▶ [Instructions for the task]
If a line in the data has the string "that", please show it.

Dataset items:

****

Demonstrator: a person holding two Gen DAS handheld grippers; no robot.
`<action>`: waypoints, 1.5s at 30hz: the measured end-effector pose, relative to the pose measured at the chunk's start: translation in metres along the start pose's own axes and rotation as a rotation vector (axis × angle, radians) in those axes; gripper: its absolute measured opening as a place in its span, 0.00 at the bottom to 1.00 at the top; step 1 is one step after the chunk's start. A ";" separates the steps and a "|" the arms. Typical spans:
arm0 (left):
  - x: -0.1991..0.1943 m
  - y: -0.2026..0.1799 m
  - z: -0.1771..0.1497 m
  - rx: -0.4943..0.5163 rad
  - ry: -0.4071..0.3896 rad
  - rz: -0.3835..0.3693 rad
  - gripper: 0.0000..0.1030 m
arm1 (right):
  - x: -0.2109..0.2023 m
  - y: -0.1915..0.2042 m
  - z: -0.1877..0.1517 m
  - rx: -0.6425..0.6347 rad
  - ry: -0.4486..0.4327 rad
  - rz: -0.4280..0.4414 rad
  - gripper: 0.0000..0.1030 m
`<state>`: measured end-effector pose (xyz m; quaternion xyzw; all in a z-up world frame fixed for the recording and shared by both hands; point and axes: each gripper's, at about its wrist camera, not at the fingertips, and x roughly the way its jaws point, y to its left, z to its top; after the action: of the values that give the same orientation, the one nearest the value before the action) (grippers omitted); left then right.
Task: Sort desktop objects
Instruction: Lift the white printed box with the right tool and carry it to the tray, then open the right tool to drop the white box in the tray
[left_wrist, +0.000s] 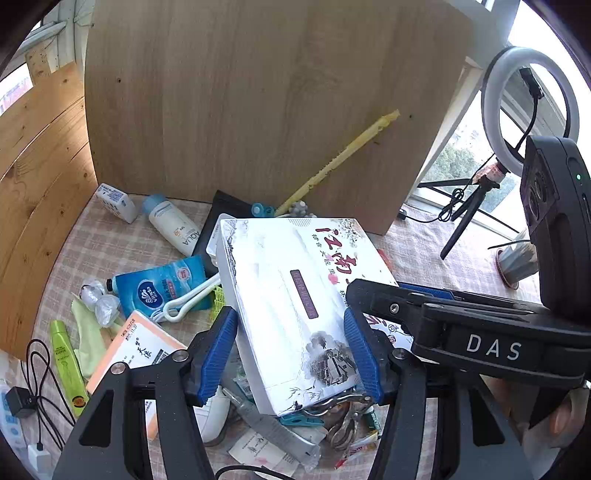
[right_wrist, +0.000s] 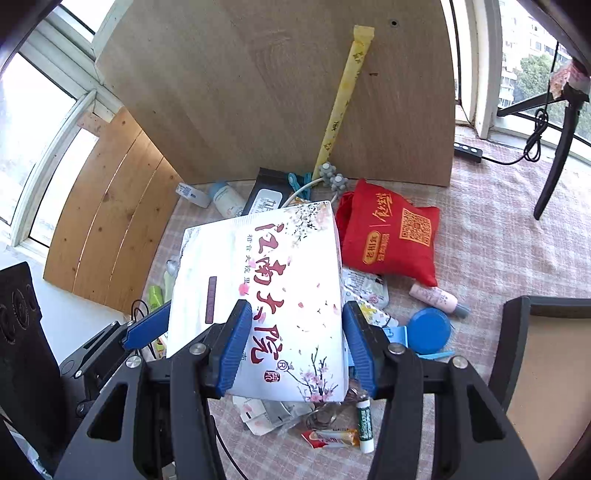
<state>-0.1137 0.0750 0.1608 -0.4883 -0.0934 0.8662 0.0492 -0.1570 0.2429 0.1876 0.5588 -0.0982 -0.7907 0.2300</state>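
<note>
Left wrist view: left gripper (left_wrist: 291, 350) spreading open astride tissue box (left_wrist: 291, 295), long axis running ahead toward worktop's (left_wrist: 461, 258) back edge. Right wrist view: right gripper (right_wrist: 295, 343) also gaping, straddling box's right half, sitting atop clutter mid-worktop; both equally near.

Tissue box (right_wrist: 266, 295): white, red characters, pink blossoms. Cloth bag (right_wrist: 388, 236): red, orange print. Tabletop (right_wrist: 498, 240): pink-and-white check. Round lid (right_wrist: 428, 330): blue. Tube (left_wrist: 66, 354): lime green.
</note>
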 end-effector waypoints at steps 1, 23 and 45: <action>-0.002 -0.009 -0.006 0.010 0.006 -0.016 0.55 | -0.009 -0.007 -0.009 0.011 -0.006 -0.010 0.49; -0.022 -0.264 -0.156 0.409 0.203 -0.318 0.55 | -0.166 -0.187 -0.223 0.379 -0.112 -0.246 0.49; -0.038 -0.271 -0.175 0.489 0.198 -0.278 0.55 | -0.173 -0.165 -0.231 0.362 -0.146 -0.279 0.49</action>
<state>0.0542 0.3529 0.1614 -0.5267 0.0571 0.7961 0.2925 0.0620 0.4931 0.1826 0.5406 -0.1765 -0.8226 0.0072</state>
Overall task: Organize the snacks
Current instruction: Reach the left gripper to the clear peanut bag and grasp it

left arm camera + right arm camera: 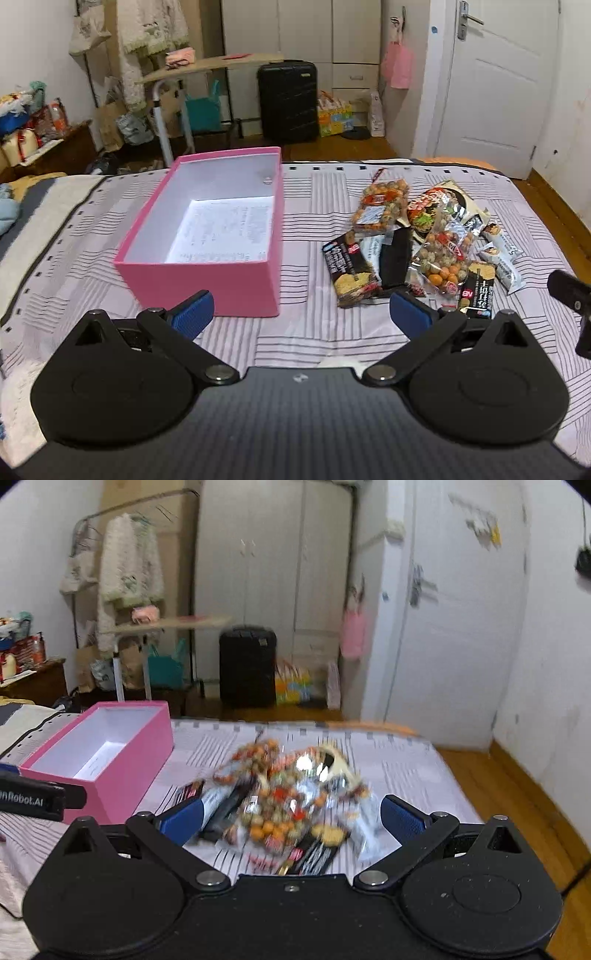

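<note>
While no snack has yet been put away, the whole task is judged to remain. On the striped bed (314, 206) a pink box (207, 284) is set open, and only a printed sheet (225, 232) is seen on its floor. Just to its right the snacks (424, 243) are heaped, touching one another. Nothing is held: the left gripper (301, 314) and the right gripper (291, 818) are both spread wide.

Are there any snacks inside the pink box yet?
No, the pink box holds only a printed paper sheet; the snack packets all lie beside it on the bed.
</note>
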Tool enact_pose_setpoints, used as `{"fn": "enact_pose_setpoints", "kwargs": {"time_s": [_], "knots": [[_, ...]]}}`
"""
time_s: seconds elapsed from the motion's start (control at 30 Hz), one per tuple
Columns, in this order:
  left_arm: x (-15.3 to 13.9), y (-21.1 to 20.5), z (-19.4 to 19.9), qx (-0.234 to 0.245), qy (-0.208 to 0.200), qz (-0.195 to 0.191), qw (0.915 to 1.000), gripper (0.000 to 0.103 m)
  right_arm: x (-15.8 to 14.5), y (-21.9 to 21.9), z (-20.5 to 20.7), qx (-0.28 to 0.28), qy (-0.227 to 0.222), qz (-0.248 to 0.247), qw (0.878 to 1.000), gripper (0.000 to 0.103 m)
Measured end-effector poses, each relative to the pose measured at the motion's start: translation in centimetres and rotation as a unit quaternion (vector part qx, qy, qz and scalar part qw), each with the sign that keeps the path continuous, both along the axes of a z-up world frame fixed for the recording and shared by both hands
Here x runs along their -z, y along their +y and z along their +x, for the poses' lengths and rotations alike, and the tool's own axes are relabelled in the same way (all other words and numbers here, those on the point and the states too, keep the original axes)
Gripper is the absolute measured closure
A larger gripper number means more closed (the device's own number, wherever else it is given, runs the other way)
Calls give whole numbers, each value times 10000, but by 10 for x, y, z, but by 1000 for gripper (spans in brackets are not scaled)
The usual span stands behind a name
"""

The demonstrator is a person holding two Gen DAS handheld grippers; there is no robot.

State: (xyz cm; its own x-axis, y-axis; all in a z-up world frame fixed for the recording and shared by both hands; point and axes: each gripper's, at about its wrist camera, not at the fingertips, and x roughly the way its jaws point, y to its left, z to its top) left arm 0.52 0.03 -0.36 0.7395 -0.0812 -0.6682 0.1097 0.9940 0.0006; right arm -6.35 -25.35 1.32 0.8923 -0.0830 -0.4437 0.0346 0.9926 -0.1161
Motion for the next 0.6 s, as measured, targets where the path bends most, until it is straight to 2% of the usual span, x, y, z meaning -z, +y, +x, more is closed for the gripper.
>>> {"fn": "enact_pose_setpoints", "kwargs": {"time_s": [0.1, 0.23, 0.3, 0.5, 0.57, 0.6], "knots": [[1, -5, 16, 252, 85, 28, 9996, 0, 4, -4, 9, -237, -20, -233, 9994, 0], [-3, -19, 35, 608, 26, 147, 9980, 1, 10, -9, 28, -536, 298, -161, 9980, 0], [-6, -24, 46, 875, 76, 52, 9961, 1, 16, -14, 40, -673, 443, 2, 9967, 0], [-1, -44, 93, 1609, 344, -719, 9838, 3, 56, -26, 83, -1124, 870, 674, 9875, 2], [6, -57, 109, 1682, 384, -743, 9822, 6, 74, -34, 101, -1148, 1086, 1045, 9819, 4], [11, -64, 116, 1762, 383, -743, 9808, 12, 83, -40, 112, -1117, 1196, 1248, 9786, 4]]}}
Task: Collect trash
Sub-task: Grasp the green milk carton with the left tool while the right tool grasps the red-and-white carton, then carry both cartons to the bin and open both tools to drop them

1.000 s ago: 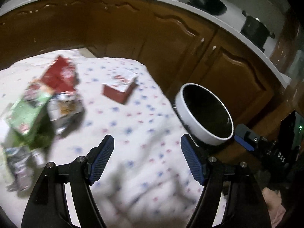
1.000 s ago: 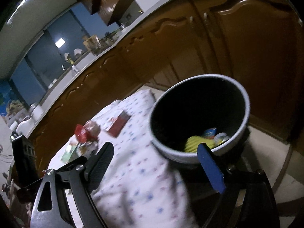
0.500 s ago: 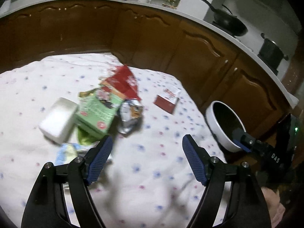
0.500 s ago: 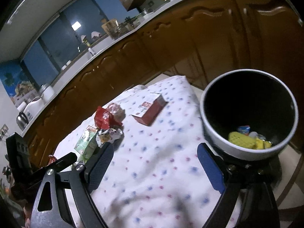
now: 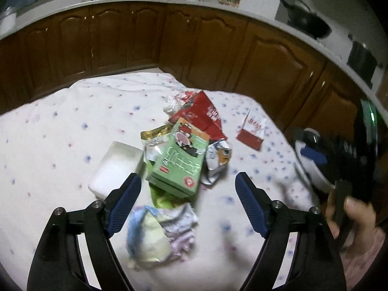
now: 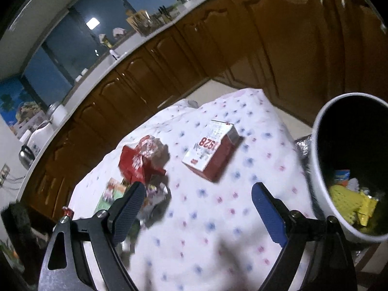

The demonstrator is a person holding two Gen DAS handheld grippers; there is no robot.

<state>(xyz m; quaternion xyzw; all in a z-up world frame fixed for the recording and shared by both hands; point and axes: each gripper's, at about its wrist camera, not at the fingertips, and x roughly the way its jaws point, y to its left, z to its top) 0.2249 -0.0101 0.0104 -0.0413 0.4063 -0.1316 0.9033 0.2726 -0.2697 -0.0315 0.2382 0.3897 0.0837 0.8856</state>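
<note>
Trash lies piled on a dotted white tablecloth (image 5: 60, 126): a green carton (image 5: 179, 162), a red wrapper (image 5: 201, 116), a silver pouch (image 5: 218, 160), a white block (image 5: 116, 167), a crumpled pale wrapper (image 5: 160, 232) and a red-and-white box (image 5: 252, 131). My left gripper (image 5: 186, 198) is open and empty, just above the crumpled wrapper and green carton. My right gripper (image 6: 196, 213) is open and empty over the cloth, short of the red-and-white box (image 6: 213, 155). A white bin (image 6: 351, 165) with a dark inside holds yellow trash at the right.
Brown cabinets (image 5: 145, 36) under a white counter ring the table. The bin (image 5: 312, 169) sits off the table's right edge, partly hidden by my right hand and its tool. A red wrapper (image 6: 138, 162) and the green carton (image 6: 111, 194) lie left of my right gripper.
My left gripper swung left from the bin and cloth edge to the trash pile. My right gripper turned away from the bin toward the table, so the red-and-white box came nearer.
</note>
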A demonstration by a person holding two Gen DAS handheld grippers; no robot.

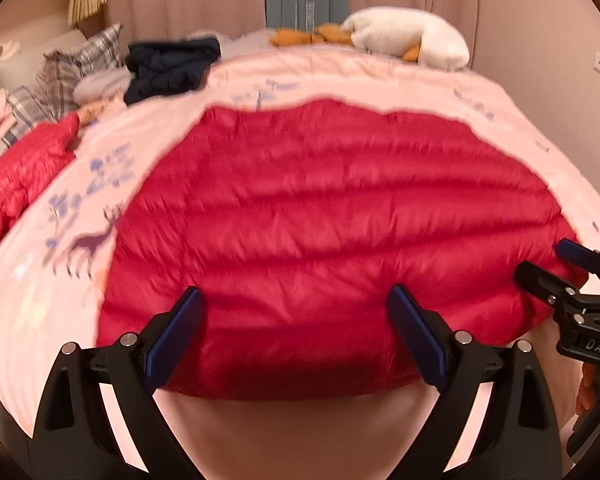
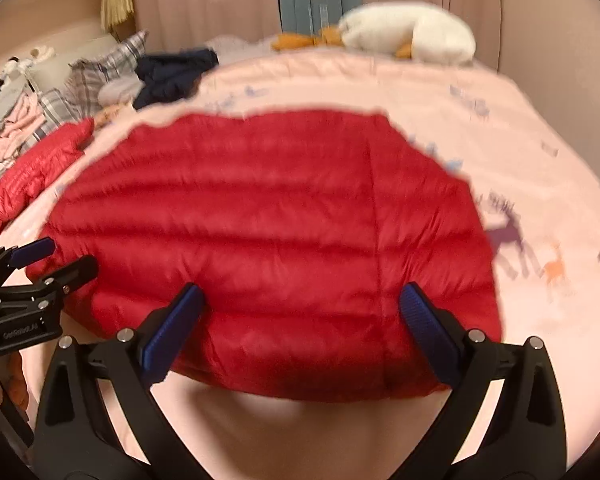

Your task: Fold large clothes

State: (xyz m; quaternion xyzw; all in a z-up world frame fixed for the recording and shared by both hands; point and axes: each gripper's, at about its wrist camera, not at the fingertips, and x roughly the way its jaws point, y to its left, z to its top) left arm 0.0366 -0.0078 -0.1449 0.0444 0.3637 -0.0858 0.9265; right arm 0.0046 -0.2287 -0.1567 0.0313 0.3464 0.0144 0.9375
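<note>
Red down jacket [image 1: 332, 216] lies as a squared, apparently folded block at the bed [image 1: 380, 76] near edge, both left gripper [image 1: 296, 336] and right gripper [image 2: 304, 332] spread wide, holding nothing; likely little left.

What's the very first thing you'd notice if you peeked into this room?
The big puffy red jacket jumps out first, spread flat in the middle of the pink bedspread with little deer printed on it. Right in front, the left gripper and the right gripper both hover wide open at the jacket's near edge. At the far end of the bed lies a white goose plush.
</note>
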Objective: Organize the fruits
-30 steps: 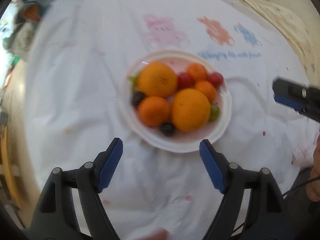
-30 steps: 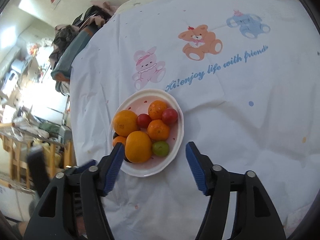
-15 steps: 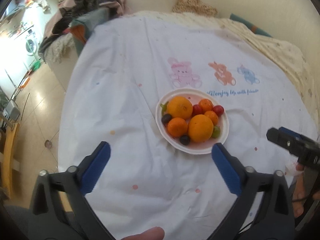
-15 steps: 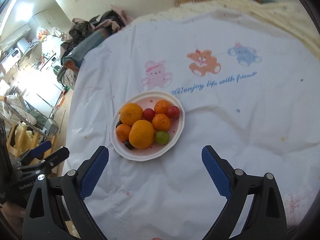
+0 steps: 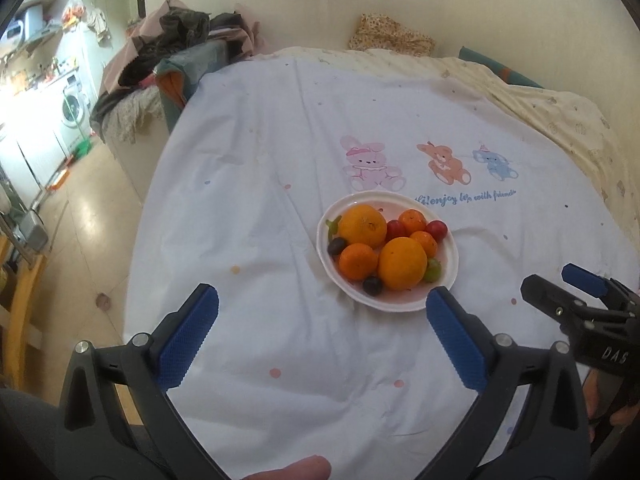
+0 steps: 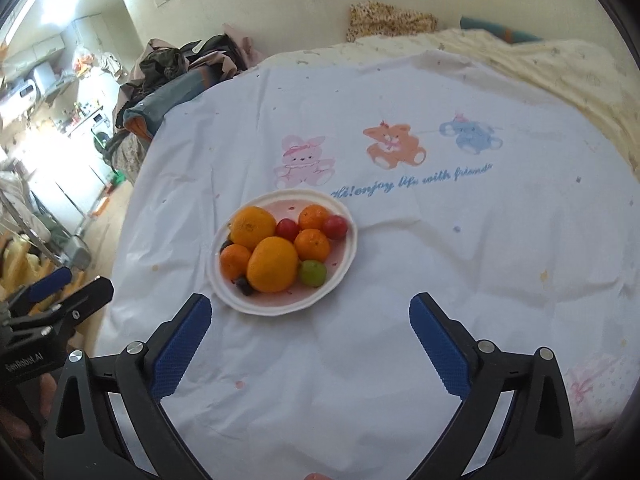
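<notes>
A white plate sits on a white sheet and holds two big oranges, several small tangerines, red cherry tomatoes, dark grapes and a green grape. My left gripper is open and empty, held back above the sheet short of the plate. My right gripper is open and empty, also short of the plate, which lies ahead to its left.
The sheet has printed cartoon animals and blue lettering. A cream blanket lies at the far right. Piled clothes sit beyond the far left corner. The floor drops off at the left.
Both grippers have pulled back and up from the plate, which now looks smaller and farther. Both sets of jaws have opened wider. The fruit has not moved.
</notes>
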A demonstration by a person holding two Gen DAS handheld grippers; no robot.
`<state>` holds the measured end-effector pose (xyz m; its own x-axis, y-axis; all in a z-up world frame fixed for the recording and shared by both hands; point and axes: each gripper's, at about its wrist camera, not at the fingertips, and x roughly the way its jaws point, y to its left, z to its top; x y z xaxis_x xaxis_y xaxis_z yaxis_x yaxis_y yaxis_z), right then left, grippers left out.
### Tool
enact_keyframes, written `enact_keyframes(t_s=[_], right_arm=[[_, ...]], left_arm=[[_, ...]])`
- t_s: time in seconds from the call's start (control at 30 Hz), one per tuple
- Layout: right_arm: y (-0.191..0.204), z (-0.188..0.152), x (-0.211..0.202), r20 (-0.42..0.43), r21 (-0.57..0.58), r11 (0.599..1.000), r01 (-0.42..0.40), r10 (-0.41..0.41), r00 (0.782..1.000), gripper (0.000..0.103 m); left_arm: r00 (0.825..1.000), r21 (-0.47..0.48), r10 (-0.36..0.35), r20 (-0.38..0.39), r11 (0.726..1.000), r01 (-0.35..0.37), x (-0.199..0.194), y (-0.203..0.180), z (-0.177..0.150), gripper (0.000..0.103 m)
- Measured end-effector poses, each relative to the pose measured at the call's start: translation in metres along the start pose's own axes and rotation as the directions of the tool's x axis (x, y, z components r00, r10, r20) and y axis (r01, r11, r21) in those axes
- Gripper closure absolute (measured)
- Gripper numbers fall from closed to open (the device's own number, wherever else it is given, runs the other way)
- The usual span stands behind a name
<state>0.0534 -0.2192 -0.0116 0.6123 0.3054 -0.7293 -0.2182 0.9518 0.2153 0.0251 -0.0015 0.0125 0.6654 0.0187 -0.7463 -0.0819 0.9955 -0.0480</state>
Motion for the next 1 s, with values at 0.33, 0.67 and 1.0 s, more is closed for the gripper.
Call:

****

▶ [Solution below]
`<state>`: measured end-effector pose (xyz m; quaternion xyzw; all in a z-up world frame fixed for the recording and shared by both hands; point and axes: each gripper's, at about its wrist camera, not at the fingertips, and x roughly the way its jaws point, y to its left, z to its top; after the action: of the values that give the same orientation, the one nearest the value before the action) (grippers omitted); left then right.
Measured end-effector poses, each relative to the pose measured at the motion's start: translation in centimetres and rotation as a unit quaternion (vector part qx, qy, qz and scalar part qw), each with the sign that keeps the path continuous, both along the axes of a z-up world frame fixed for the recording and shared by both hands

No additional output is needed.